Home Christian News A Weary Pope Francis Urges Greek, Turkish Cypriots to Heal Division

A Weary Pope Francis Urges Greek, Turkish Cypriots to Heal Division

Turkey has dispatched its own warship-escorted drill ships to search for gas off Cyprus, something that the Cypriot government calls a blatant violation of its sovereign rights and international law.

The Cypriot government accuses Ankara of trying to extend its hegemony over the eastern Mediterranean by using northern Cyprus as a forward military base for Turkish forces and drones.

Anastasiades said as much in his speech to Francis, denouncing “Turkey’s continued intransigence,” its “unprecedented belligerence” and “bellicose rhetoric.” He vowed to nevertheless work to find a just settlement and reunification of all Cyprus’ communities.

Francis’ first stop in Cyprus was a meeting with the country’s Maronite and Latin rite Catholic leaders at the Maronite cathedral. There, Francis praised the “mosaic” of Cyprus’ multiethnic people and urged the country and its church to continue welcoming migrants.

“This face of the church reflects Cyprus’ own place in the European continent: it is a land of golden fields, an island caressed by the waves of the sea, but above all else a history of intertwined peoples, a mosaic of encounters” he told the gathering.

Cyprus has seen such a spike in migrant arrivals this year — a 38% increase in the first 10 months compared with all of last year — that it has formally asked the European Commission to let it stop processing asylum claims altogether. It has more migrants per capita than any other European Union nation.

Francis is expected to echo the call for migrant welcome when he returns Sunday to Lesbos, Greece, where he made headlines in 2016 when he brought a dozen Syrian refugees home with him aboard the papal plane. Anastiades thanked Francis for arranging a similar transfer this time around of 50 migrants from Cyprus, to go later to Italy, and called for other European countries to step up to share the migrant burden.

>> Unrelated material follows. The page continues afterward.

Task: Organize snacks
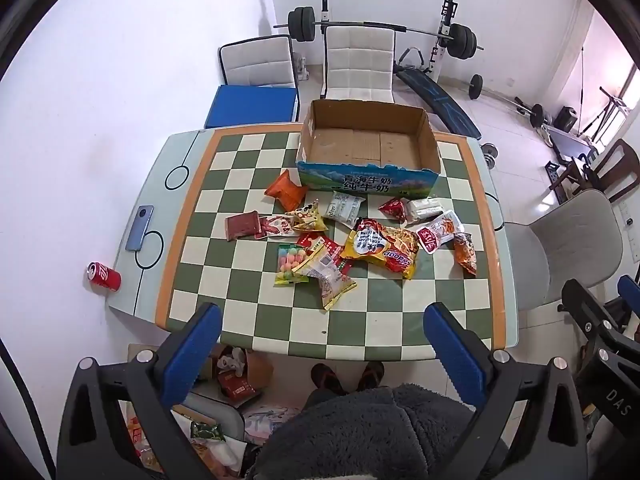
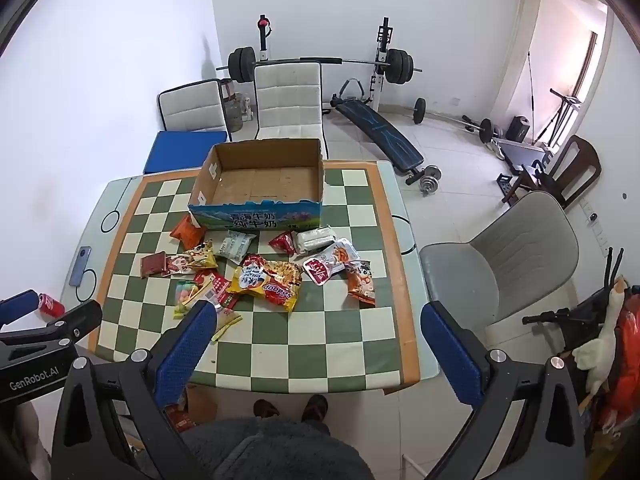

Among the possible candidates for transfer to Italy after the pope’s visit are Grace Enjei and Daniel Ejuba, two Cameroonian asylum-seekers who crossed from the north about six months ago and got stuck in the buffer zone, where they have been living in a tent ever since.

“If help can come from anywhere, I will grab it,” Enjei said on the eve of Francis’ arrival. “And if I’m given the opportunity to like, make a choice, of course, anywhere in Europe will be OK.”

She and Ejuba said they paid hundreds of euros to someone in the north who showed them the way to cross through the U.N. line six months ago. They would face deportation if they returned to the north, but have been blocked from crossing into the south amid Cyprus’ crackdown on migrants, which has recently included a 27.5 million-euro ($31.8 million) deal with Israel for a camera system to monitor the 180-kilometer-long (110-mile-long) buffer zone.

Despite their precarious life in the U.N. buffer zone, Enjei says remaining in southern Cameroon wasn’t an option: Her home was burned down and random shootings and violence made her flee.

“I don’t regret leaving home. I don’t,” she said. “Even in my present situation, I still don’t regret it.”